==== Source material

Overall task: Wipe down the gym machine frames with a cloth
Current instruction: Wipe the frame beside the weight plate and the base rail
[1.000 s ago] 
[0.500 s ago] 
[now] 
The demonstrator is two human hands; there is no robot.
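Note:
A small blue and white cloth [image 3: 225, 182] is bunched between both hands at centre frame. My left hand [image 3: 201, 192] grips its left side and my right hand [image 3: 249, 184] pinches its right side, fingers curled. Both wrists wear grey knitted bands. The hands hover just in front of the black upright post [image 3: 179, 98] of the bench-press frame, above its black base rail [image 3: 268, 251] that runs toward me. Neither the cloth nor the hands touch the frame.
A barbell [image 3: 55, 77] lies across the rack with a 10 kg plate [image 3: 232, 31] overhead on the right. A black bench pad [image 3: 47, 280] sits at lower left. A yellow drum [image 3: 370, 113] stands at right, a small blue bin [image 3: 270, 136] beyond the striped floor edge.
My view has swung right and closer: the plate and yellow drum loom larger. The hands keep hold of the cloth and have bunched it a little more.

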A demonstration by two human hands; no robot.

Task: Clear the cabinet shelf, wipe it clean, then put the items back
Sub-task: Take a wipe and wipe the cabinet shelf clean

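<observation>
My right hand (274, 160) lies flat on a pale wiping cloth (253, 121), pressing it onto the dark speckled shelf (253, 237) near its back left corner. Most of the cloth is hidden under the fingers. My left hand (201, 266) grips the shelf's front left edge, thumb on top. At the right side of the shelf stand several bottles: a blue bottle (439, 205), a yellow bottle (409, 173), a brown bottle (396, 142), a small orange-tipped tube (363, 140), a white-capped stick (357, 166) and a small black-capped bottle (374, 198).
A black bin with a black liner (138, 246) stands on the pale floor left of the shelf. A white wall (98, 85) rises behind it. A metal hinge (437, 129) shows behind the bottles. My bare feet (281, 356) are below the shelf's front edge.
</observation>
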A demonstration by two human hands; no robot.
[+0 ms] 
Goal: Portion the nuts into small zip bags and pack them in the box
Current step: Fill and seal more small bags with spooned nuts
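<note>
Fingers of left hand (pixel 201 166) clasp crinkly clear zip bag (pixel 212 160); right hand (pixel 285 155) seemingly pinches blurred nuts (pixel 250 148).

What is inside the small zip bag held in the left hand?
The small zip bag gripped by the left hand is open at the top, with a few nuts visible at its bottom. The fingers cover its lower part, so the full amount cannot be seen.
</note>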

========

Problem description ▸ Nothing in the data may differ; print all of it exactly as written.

Task result ▸
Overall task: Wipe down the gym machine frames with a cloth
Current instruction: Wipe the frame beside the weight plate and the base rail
[1.000 s ago] 
[0.500 s ago] 
[now] 
The demonstrator is two human hands; there is no robot.
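Note:
A small blue and white cloth [image 3: 225, 182] is bunched between both hands at centre frame. My left hand [image 3: 201, 192] grips its left side and my right hand [image 3: 249, 184] pinches its right side, fingers curled. Both wrists wear grey knitted bands. The hands hover just in front of the black upright post [image 3: 179, 98] of the bench-press frame, above its black base rail [image 3: 268, 251] that runs toward me. Neither the cloth nor the hands touch the frame.
A barbell [image 3: 55, 77] lies across the rack with a 10 kg plate [image 3: 232, 31] overhead on the right. A black bench pad [image 3: 47, 280] sits at lower left. A yellow drum [image 3: 370, 113] stands at right, a small blue bin [image 3: 270, 136] beyond the striped floor edge.
My view has swung right and closer: the plate and yellow drum loom larger. The hands keep hold of the cloth and have bunched it a little more.
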
A demonstration by two human hands; no robot.

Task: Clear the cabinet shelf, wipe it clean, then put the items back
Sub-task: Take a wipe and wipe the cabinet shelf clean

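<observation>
My right hand (274, 160) lies flat on a pale wiping cloth (253, 121), pressing it onto the dark speckled shelf (253, 237) near its back left corner. Most of the cloth is hidden under the fingers. My left hand (201, 266) grips the shelf's front left edge, thumb on top. At the right side of the shelf stand several bottles: a blue bottle (439, 205), a yellow bottle (409, 173), a brown bottle (396, 142), a small orange-tipped tube (363, 140), a white-capped stick (357, 166) and a small black-capped bottle (374, 198).
A black bin with a black liner (138, 246) stands on the pale floor left of the shelf. A white wall (98, 85) rises behind it. A metal hinge (437, 129) shows behind the bottles. My bare feet (281, 356) are below the shelf's front edge.
</observation>
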A demonstration by two human hands; no robot.
[+0 ms] 
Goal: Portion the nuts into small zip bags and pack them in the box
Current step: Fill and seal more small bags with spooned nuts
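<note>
Fingers of left hand (pixel 201 166) clasp crinkly clear zip bag (pixel 212 160); right hand (pixel 285 155) seemingly pinches blurred nuts (pixel 250 148).

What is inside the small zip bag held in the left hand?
The small zip bag gripped by the left hand is open at the top, with a few nuts visible at its bottom. The fingers cover its lower part, so the full amount cannot be seen.
</note>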

Nothing else goes with this output.